== Task objective ==
Repeat the records below exactly from the line containing "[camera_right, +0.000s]" to the line containing "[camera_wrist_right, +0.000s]", taking in both of those lines. Drop the pictures.

==================================================

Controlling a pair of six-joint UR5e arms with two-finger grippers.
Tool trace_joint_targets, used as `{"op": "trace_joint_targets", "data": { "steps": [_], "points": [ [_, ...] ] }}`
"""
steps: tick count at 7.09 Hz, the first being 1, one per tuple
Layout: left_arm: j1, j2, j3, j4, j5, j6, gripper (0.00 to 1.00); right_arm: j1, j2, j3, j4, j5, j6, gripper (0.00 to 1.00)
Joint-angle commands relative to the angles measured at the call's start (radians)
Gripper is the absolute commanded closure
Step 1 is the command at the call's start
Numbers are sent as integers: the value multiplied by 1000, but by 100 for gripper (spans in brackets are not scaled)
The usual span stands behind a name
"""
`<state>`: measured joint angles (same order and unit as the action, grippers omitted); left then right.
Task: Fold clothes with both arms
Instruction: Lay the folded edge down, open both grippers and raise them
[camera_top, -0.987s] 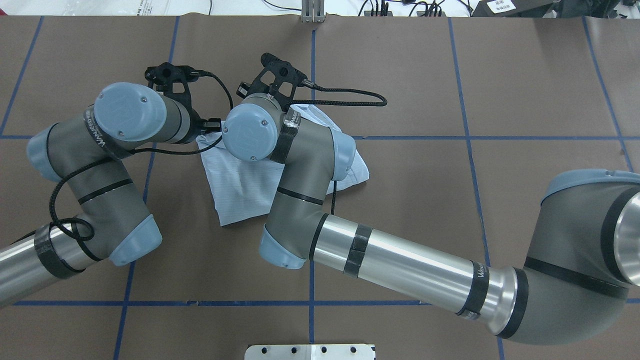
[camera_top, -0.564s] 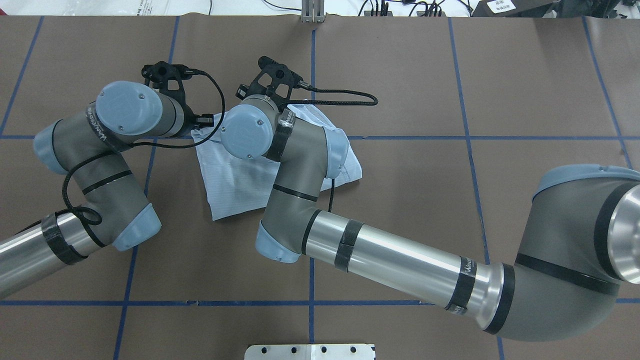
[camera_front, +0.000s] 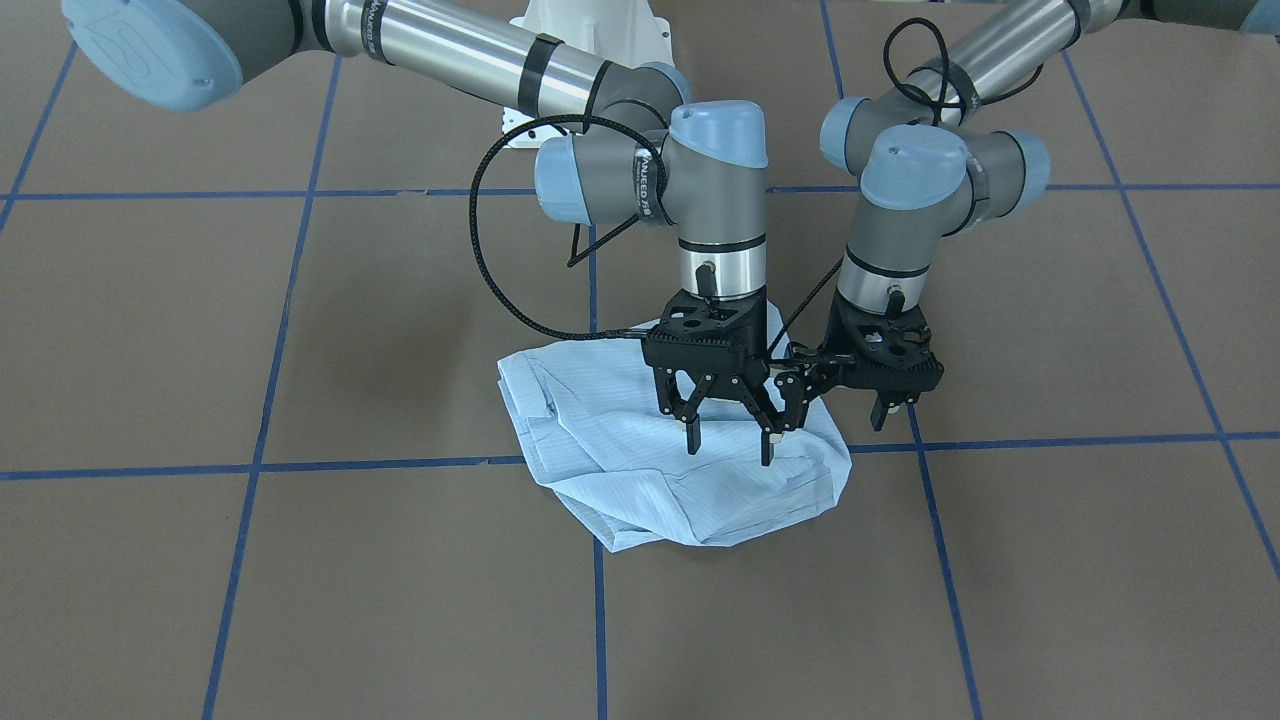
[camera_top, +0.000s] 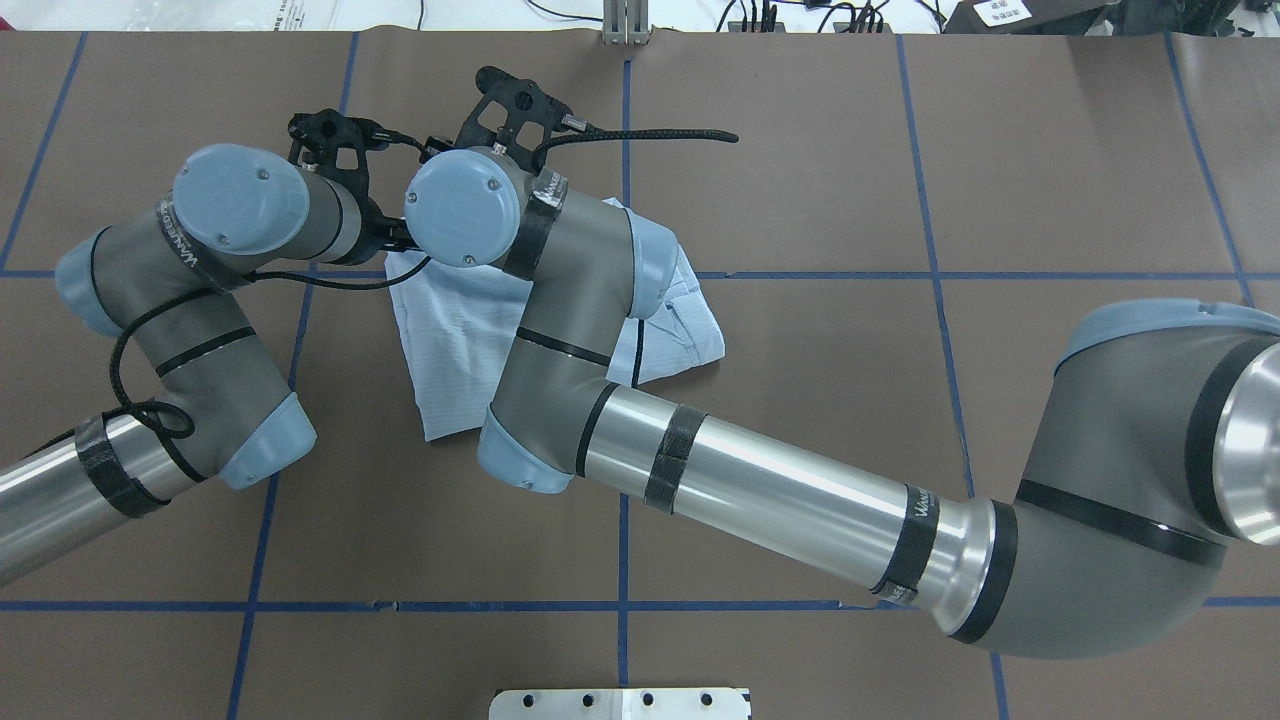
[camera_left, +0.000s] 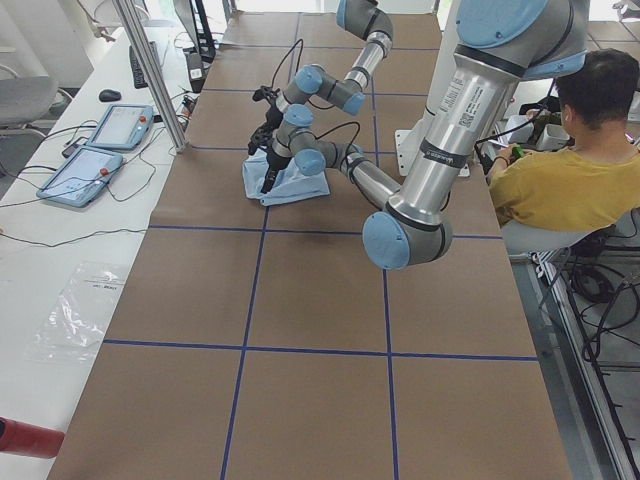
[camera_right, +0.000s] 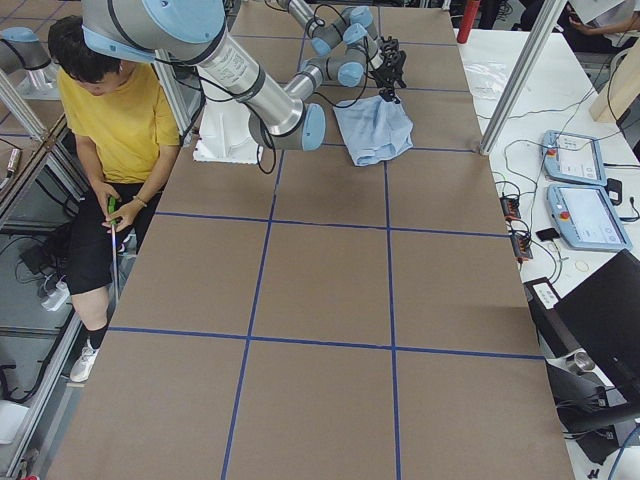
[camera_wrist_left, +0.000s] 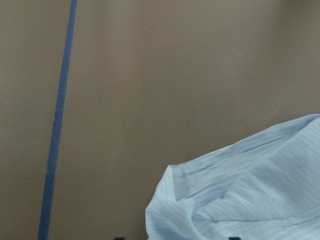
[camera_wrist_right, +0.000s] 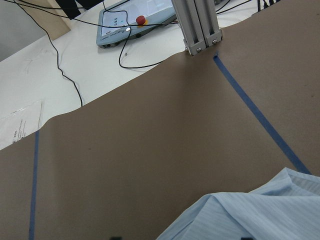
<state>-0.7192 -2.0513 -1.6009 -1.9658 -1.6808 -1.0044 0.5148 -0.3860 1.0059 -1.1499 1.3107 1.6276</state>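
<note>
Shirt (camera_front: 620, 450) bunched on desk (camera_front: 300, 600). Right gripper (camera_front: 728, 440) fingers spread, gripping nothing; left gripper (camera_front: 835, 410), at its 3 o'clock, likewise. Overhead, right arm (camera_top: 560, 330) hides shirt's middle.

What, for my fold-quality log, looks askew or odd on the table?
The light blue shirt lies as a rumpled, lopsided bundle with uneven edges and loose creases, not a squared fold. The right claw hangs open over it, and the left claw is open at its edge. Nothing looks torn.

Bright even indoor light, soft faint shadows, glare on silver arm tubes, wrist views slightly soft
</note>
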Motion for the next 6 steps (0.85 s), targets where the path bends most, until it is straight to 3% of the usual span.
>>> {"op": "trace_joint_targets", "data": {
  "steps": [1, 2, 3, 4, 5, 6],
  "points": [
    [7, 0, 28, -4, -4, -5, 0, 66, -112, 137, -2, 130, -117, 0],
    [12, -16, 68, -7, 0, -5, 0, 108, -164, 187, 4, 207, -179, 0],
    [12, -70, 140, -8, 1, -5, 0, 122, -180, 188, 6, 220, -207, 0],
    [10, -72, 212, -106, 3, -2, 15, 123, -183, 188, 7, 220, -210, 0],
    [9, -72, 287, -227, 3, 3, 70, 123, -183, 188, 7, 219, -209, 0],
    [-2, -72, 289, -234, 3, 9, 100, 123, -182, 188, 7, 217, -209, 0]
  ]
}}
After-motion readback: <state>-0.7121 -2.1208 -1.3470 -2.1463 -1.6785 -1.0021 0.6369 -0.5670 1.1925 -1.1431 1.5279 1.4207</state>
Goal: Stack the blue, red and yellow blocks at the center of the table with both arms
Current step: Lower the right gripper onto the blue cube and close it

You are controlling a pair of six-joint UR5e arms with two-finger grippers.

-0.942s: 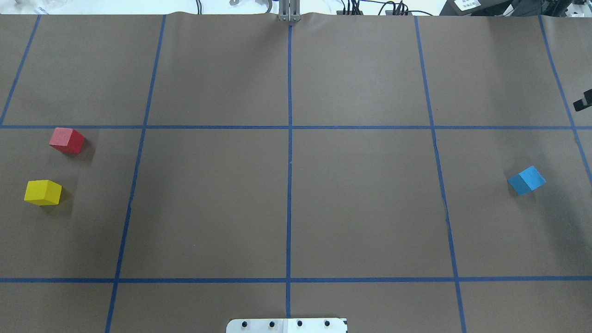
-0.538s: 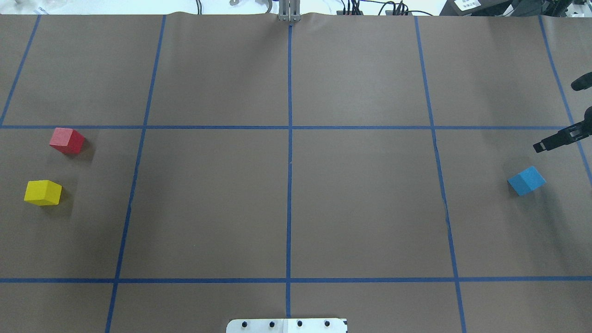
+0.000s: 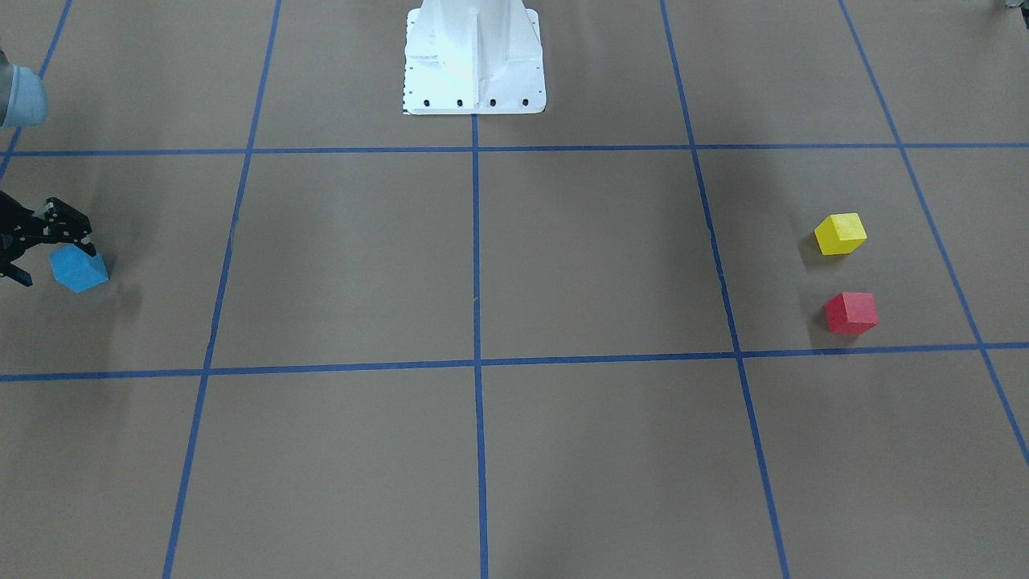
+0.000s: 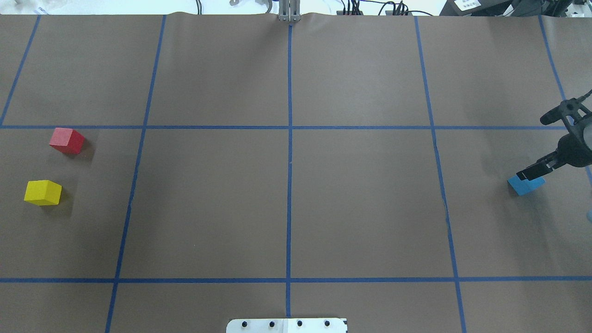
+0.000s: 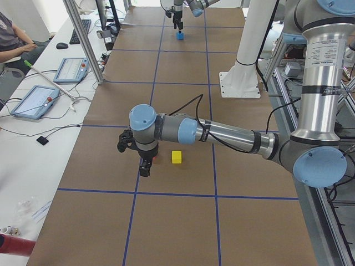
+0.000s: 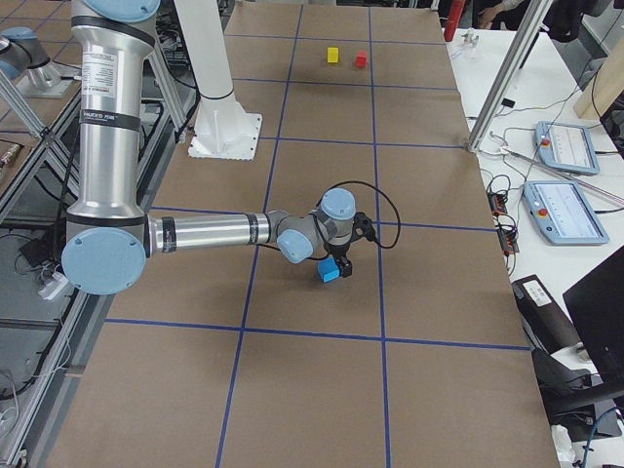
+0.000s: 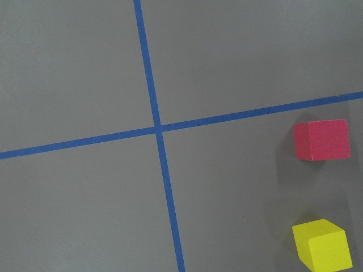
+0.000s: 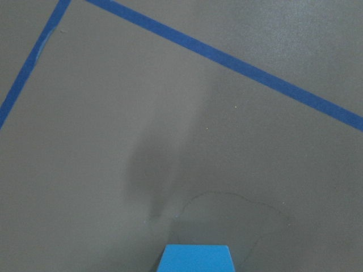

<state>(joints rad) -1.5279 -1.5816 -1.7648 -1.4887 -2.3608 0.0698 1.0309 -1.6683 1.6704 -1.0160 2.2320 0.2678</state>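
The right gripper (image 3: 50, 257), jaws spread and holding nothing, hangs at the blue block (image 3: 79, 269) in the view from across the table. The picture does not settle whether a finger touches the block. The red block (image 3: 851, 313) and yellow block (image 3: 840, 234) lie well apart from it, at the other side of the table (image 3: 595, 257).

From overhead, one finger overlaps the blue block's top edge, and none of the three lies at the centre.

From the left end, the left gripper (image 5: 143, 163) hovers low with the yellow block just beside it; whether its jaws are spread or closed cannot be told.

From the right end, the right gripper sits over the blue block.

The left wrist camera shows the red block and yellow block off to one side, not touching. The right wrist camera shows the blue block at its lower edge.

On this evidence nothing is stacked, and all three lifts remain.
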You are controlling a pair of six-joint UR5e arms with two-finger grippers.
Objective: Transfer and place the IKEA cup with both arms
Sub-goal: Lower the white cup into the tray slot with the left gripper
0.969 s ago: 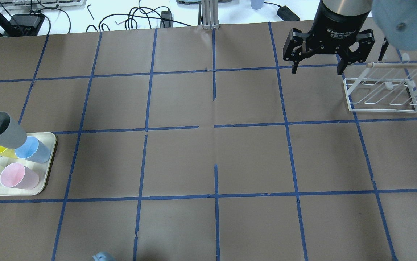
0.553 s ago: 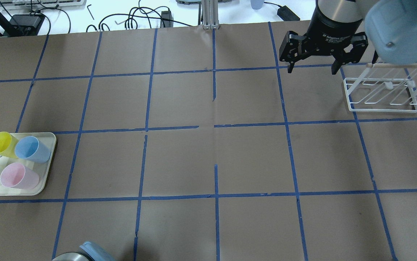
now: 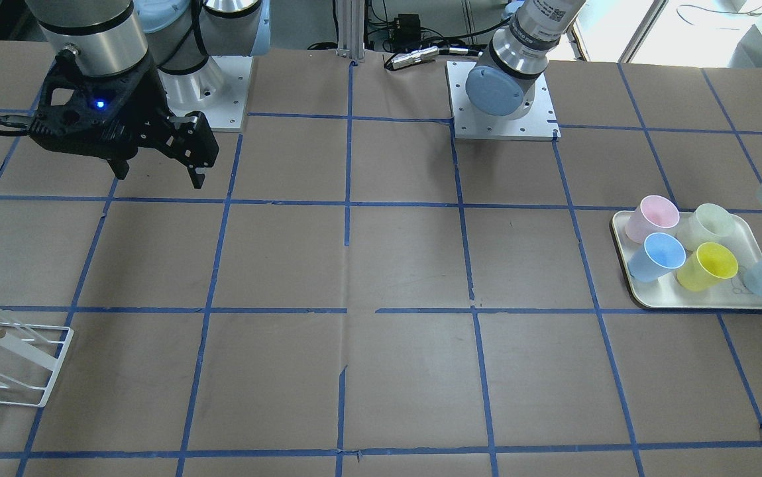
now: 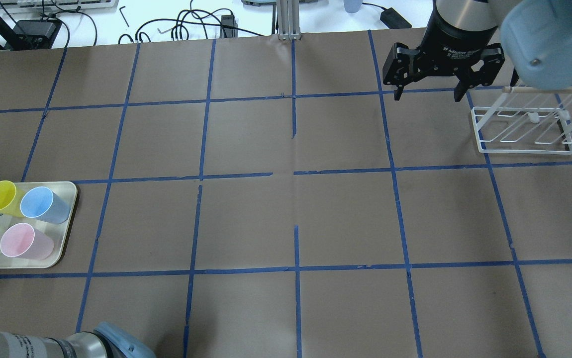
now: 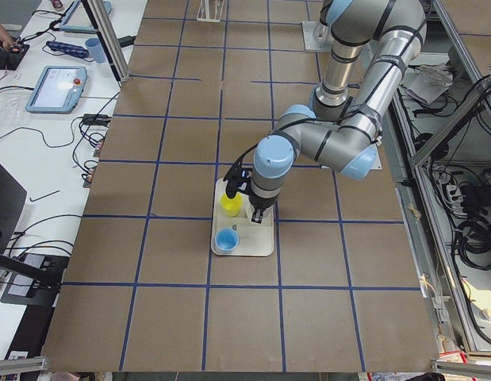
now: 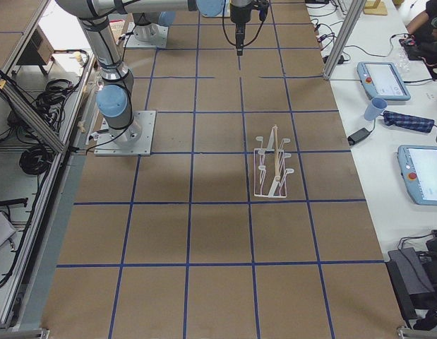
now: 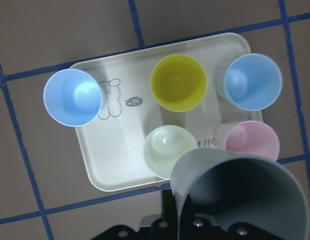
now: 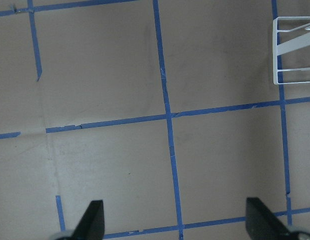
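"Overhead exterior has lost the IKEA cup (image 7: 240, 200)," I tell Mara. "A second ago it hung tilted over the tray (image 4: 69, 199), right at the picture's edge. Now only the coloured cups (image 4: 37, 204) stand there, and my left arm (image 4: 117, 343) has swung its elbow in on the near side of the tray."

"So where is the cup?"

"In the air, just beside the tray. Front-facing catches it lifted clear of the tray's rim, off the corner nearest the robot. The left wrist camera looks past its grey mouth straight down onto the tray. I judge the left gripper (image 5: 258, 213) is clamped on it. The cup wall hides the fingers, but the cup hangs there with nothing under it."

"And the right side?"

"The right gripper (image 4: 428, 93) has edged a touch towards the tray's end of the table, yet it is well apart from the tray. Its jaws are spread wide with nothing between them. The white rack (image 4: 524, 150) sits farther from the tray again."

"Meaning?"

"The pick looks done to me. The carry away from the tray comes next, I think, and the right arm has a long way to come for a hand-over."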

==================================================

== Written reply ==
[camera_right, +0.000s] 
[camera_wrist_left, +0.000s] 
[camera_wrist_right, +0.000s] 

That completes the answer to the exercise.